[Opening DATA PROVIDED section]
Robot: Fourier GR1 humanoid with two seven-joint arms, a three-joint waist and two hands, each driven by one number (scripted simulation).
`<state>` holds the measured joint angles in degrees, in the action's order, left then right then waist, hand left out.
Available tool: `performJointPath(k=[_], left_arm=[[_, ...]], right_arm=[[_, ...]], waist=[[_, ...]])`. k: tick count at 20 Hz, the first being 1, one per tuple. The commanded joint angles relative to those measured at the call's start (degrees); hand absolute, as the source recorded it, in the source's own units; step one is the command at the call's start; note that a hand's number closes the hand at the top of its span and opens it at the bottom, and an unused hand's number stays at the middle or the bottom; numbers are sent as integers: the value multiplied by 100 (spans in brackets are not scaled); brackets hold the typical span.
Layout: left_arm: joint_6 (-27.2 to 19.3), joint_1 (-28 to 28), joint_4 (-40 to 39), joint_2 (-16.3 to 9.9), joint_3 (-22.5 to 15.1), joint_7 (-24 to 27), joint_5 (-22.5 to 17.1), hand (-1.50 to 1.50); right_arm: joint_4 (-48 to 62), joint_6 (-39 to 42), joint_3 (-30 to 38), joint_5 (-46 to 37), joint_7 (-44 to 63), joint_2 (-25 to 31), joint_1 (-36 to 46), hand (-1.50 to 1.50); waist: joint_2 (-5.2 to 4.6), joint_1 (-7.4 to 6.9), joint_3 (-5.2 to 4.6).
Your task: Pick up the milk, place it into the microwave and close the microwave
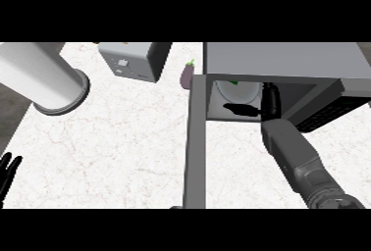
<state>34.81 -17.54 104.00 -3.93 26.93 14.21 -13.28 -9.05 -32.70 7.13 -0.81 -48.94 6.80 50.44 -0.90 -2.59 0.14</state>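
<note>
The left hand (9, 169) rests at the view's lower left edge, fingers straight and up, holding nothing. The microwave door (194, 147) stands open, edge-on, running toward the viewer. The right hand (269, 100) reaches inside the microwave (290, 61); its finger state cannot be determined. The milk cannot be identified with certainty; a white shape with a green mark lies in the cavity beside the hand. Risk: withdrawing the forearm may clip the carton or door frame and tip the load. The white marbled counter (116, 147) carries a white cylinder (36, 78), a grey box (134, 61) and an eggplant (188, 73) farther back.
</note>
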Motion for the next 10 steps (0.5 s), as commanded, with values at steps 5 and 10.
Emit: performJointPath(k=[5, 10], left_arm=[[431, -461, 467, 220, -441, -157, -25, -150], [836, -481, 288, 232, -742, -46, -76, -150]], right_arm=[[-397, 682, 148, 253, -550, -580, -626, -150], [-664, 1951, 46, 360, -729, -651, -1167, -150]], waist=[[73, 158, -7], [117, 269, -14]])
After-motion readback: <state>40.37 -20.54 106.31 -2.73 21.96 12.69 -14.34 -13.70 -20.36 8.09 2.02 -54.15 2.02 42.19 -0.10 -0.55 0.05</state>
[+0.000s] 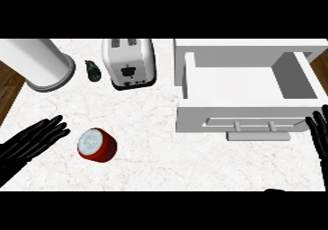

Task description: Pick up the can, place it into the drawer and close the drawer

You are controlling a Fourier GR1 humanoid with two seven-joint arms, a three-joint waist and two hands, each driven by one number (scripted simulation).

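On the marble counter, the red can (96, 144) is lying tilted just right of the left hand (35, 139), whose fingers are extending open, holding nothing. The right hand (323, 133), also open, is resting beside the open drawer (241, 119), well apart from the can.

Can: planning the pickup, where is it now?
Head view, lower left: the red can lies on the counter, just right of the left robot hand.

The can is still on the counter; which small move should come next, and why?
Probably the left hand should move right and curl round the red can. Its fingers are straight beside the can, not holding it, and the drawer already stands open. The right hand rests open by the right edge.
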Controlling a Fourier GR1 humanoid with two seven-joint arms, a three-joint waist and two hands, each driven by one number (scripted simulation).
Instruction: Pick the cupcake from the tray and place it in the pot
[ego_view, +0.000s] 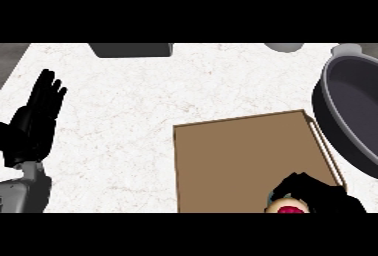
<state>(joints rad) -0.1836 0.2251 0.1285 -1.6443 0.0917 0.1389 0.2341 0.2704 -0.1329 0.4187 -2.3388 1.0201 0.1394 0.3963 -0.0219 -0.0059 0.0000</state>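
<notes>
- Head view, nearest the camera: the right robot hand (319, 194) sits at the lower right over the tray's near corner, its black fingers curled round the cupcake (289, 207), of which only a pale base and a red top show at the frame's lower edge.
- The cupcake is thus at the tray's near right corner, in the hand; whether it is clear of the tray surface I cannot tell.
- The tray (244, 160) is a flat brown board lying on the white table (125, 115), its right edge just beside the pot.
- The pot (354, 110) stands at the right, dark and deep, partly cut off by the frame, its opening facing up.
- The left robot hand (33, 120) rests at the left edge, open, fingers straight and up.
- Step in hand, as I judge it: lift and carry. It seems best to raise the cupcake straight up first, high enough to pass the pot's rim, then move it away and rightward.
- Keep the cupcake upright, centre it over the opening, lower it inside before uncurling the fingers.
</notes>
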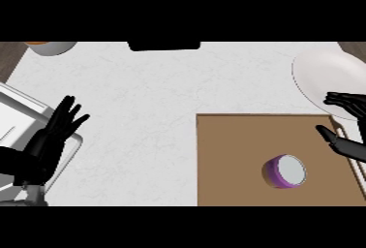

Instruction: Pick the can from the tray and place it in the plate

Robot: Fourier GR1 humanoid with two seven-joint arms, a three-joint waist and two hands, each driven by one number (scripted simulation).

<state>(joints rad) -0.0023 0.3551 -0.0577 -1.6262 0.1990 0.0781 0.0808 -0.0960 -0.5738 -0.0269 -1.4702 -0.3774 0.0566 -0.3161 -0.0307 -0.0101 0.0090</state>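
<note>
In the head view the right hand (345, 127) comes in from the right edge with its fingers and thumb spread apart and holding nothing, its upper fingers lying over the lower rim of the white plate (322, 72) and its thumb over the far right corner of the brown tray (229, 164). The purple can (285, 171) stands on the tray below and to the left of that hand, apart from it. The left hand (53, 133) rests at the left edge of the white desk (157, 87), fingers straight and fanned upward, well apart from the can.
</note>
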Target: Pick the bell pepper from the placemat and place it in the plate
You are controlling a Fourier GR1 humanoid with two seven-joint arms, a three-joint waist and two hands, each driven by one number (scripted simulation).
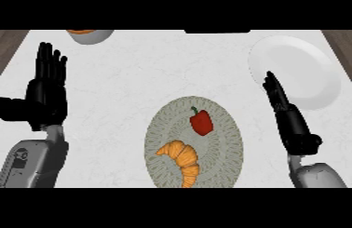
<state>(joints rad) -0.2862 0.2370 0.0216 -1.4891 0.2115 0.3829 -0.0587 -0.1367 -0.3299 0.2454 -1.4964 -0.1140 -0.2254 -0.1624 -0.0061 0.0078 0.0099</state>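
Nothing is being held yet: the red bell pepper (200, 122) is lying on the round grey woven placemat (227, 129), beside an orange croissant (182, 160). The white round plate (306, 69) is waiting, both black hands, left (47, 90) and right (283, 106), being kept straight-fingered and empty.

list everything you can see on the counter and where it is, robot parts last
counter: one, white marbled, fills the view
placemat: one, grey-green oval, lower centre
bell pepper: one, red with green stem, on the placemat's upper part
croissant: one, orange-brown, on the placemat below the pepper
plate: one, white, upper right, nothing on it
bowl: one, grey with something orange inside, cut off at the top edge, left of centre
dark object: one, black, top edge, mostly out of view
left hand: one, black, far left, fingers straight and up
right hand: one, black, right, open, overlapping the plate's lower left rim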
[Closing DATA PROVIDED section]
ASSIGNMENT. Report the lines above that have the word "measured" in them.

EXPECTED ANSWER.
`<state>` holds the measured joint angles in degrees, in the action's order, left then right then waist, hand left out.
Available tool: `performJointPath(k=[_], left_arm=[[_, ...]], right_arm=[[_, ...]], waist=[[_, ...]])`. k: tick count at 20 Hz, the first being 1, one per tuple. The commanded joint angles relative to those measured at the call's start (degrees); hand absolute, as the source recorded it, in the source's own units; step one is the command at the call's start; note that a hand's number closes the hand at the top of its span and opens it at the bottom, and an unused hand's number stays at the middle or the bottom; numbers are sent as integers: the value multiplied by 100 (spans in brackets are not scaled); brackets hold the typical span.

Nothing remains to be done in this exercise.